No storms were on this west Texas road, but the west beckoned. Image from slide. And there were various grasshopper-type bugs all over the highway. Bugs were big in Texas this spring, especially moths and icky black ones. Image from slide. In eastern New Mexico, the sun set behind the oil fields. Image from slide.

May 24, we were coming back from sightseeing in New Mexico and tried to catch the storms south of San Angelo, Texas. It was too late in the day to get on the south side of them, but they were pretty. Image from video. The line of storms formed pretty mammatus clouds above the blooming landscape. Image from slide.

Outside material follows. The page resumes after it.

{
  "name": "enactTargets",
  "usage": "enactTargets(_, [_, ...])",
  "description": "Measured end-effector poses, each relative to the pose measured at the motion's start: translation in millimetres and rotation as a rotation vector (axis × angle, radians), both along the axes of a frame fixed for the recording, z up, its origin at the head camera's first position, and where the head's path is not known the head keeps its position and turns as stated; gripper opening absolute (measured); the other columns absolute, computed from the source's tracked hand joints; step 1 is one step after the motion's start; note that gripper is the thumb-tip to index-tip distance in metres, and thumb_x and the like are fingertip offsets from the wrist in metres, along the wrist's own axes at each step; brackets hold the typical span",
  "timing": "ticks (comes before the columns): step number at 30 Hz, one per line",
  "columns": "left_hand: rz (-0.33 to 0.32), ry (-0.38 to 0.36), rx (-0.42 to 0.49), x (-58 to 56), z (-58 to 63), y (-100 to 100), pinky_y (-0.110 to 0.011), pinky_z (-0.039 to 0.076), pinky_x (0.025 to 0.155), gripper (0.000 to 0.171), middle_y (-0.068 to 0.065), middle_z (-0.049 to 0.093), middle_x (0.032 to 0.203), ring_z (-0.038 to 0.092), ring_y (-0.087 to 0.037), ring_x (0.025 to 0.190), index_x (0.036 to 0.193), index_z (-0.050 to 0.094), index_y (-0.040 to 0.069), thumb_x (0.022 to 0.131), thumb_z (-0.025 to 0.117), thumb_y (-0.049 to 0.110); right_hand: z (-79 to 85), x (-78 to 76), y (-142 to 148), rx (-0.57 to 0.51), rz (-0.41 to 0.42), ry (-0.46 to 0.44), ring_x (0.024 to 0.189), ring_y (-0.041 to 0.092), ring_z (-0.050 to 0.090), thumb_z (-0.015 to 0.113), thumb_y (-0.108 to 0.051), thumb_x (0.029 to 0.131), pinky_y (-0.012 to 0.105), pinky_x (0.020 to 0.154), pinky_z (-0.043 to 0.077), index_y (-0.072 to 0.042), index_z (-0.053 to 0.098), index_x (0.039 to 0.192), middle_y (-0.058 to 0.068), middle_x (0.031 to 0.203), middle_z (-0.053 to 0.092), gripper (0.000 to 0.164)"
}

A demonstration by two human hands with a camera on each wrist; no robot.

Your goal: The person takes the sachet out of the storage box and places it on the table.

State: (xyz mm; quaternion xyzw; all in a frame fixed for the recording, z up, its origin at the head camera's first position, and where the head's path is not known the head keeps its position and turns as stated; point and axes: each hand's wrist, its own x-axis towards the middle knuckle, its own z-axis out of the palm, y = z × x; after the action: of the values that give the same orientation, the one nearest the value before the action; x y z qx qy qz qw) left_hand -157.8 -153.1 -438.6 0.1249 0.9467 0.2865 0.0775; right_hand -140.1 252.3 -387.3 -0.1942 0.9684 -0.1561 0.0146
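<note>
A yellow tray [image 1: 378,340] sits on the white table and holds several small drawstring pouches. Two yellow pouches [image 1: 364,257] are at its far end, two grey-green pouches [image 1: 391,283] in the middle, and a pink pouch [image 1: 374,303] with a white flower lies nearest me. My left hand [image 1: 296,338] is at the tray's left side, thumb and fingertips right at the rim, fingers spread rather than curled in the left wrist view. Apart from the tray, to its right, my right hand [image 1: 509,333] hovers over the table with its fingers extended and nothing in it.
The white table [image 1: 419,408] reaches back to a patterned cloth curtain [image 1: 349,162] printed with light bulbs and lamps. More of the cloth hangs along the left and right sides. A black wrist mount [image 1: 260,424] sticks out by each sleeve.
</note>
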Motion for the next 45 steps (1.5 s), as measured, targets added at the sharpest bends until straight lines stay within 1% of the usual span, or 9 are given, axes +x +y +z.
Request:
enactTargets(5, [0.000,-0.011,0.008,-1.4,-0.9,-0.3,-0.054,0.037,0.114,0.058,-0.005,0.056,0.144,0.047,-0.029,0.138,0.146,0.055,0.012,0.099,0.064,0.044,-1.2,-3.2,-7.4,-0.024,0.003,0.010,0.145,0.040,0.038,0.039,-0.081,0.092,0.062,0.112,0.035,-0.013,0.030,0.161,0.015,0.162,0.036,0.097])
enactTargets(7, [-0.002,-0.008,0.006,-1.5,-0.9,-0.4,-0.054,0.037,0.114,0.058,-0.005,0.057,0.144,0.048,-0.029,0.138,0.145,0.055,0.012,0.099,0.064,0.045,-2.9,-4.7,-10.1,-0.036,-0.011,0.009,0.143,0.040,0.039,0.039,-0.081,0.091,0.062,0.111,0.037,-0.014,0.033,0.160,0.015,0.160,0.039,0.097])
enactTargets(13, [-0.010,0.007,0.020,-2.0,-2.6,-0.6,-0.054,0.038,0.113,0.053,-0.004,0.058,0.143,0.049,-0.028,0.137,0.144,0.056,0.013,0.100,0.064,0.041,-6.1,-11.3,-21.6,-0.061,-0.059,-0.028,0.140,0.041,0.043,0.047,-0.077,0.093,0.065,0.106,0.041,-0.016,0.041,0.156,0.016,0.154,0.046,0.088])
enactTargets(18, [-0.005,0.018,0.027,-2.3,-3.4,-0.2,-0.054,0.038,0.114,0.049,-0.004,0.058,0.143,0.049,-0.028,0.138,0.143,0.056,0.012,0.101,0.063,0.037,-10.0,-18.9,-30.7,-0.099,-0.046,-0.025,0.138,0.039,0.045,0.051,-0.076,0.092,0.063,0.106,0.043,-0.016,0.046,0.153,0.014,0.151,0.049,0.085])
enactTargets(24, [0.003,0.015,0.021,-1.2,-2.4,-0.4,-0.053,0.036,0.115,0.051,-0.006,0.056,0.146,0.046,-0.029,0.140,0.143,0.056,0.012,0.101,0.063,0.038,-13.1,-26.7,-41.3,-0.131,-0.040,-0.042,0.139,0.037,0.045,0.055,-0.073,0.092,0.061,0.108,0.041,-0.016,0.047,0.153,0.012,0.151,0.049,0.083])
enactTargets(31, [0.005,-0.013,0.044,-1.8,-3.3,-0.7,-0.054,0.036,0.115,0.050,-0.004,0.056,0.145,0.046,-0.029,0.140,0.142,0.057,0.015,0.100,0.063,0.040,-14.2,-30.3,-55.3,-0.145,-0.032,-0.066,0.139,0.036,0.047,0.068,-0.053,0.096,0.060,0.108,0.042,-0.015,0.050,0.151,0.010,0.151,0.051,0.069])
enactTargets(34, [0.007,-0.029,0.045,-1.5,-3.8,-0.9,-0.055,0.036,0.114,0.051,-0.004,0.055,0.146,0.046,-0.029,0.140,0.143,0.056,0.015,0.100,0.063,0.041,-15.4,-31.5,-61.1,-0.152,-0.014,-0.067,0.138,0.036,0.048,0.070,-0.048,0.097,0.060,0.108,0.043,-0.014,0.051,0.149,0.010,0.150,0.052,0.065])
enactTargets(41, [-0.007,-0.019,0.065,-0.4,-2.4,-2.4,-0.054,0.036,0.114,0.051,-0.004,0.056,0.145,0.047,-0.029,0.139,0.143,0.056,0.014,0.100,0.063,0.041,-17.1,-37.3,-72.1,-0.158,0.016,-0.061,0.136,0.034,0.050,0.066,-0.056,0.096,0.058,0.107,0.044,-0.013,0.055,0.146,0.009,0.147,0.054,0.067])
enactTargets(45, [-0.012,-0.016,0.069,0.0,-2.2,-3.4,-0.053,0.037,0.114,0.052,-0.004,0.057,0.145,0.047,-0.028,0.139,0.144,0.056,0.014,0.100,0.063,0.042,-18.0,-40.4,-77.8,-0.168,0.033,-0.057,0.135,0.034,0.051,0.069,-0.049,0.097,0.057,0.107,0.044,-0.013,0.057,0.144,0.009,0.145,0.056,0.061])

The sunset May 24 was spectacular, even on the "wrong" side of the storms. Images from slides.

May 25 produced a pure, no-storm bust near Junction, Texas. Here, Bill Hark takes a shot of us waiting in vain for storms to fire. Image from video. Bill continues his photo quest and stalks butterflies. Image from slide.

May 26 was much more promising, a good dryline chase day in the Texas panhandle. When the first two storms went up, Dave, Bill and I headed toward a storm near Matador, Texas. Image from video. The Cloud 9 Tours group happened along and we all watched the pretty storm evolve. Soon, however, storms were going up all over the place. Image from video.

The storm we first watched formed some decent mammatus clouds. Image from slide. An odd little cumulus cloud with a flat base formed among the storms. Image from slide.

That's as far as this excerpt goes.